Stored data
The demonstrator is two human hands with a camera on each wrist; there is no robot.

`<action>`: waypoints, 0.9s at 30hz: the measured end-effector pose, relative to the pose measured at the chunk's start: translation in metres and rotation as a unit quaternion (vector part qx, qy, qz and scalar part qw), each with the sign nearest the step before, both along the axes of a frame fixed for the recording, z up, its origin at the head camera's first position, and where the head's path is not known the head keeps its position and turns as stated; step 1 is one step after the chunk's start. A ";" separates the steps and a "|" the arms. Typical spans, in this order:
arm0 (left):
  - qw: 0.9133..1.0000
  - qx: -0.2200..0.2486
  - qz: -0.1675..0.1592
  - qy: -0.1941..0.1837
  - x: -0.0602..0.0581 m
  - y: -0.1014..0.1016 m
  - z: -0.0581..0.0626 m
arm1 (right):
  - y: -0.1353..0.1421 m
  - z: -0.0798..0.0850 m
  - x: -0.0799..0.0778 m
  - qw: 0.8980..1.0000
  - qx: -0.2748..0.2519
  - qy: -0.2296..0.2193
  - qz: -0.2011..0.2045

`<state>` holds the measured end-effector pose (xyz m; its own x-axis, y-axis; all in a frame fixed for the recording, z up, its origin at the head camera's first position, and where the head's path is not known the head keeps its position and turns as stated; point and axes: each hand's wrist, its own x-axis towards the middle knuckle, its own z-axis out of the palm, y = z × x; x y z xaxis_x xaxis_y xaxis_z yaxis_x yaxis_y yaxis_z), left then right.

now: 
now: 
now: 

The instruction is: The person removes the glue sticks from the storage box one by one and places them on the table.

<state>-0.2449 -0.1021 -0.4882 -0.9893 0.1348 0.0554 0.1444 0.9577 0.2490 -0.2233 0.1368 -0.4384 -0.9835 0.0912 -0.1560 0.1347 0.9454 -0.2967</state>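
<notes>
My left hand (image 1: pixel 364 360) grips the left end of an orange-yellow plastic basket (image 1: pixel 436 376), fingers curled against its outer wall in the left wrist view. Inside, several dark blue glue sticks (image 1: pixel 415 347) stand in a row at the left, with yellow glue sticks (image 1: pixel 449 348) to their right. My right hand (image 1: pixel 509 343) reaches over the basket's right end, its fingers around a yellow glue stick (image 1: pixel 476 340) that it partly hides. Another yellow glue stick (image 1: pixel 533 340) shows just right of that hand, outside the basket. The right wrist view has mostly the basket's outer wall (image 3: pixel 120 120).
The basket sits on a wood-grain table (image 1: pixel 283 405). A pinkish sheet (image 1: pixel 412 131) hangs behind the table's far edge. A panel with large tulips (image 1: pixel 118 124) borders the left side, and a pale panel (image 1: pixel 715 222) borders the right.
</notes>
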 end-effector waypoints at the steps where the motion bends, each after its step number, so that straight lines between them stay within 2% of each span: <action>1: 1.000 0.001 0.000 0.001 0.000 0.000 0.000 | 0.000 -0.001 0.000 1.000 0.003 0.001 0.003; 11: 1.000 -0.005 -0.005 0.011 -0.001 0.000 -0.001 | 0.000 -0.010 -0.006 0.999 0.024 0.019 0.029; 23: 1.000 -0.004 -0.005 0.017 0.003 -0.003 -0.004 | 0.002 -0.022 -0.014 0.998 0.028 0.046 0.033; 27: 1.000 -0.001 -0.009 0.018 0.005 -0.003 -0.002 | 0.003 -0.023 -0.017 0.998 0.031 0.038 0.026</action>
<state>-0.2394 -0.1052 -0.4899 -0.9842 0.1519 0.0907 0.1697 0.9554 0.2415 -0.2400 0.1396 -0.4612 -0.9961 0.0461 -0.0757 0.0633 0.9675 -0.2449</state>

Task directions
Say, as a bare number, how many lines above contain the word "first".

Response area
2